POWAY, Calif. — Fewer than a dozen Avenger drones have been purchased since the product first flew in 2009, but General Atomics believes it may be able to sell about 90 aircraft in the next few years to a single international buyer, its president said Wednesday.
General Atomics has struggled to find a major customer for the Avenger, also called the Predator C, since the collapse of the U.S. Air Force’s MQ-X program and the U.S. Navy’s UCLASS program, both of which sought out UAVs that could survive contested environments.
But speaking to reporters on Aug. 16, GA president David Alexander said the company was engaged with an unnamed foreign nation on a potential Avenger purchase.
“A quantity of 90. It would be a big program,” he said.
Robert Walker, senior director of strategic development, added that “a lot of work” needs to be done to refine the requirements and that details were still being ironed out.
Although GA officials would not spell out which country is interested in the UAV, signs point to India. In April 2016, Reuters reported that India’s Air Force had inquired about the potential procurement of up to 100 Predator Cs.
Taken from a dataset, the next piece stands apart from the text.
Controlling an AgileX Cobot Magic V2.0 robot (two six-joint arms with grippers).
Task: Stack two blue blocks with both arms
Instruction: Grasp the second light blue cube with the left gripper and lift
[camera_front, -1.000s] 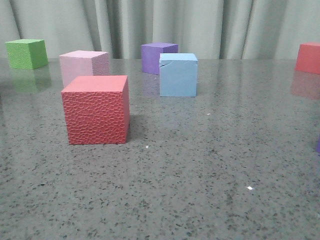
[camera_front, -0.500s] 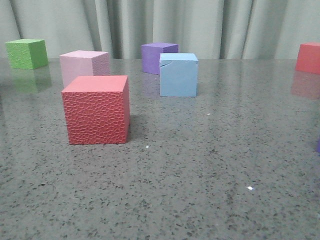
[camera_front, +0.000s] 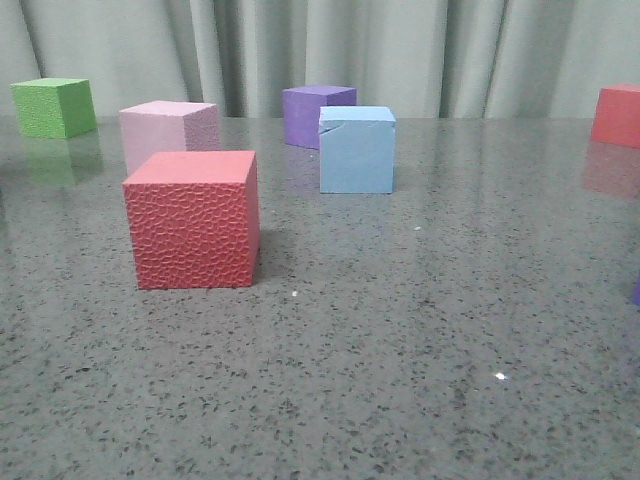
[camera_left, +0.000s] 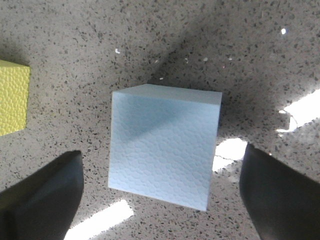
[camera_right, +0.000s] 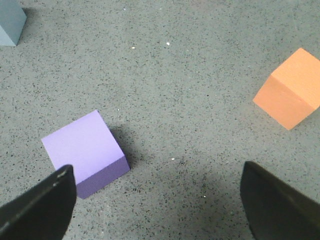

Even if India, if it is the unnamed country interested in the Avenger, decides to press on with the sale — which is especially uncertain given the country’s fondness for rapidly changing weapons acquisition plans — it is unclear whether the United States would agree to export the armed UAVs. Unmanned aircraft are currently subject to the Missile Technology Control Regime, which spells out a “presumption of denial” for Category I systems like the Avenger.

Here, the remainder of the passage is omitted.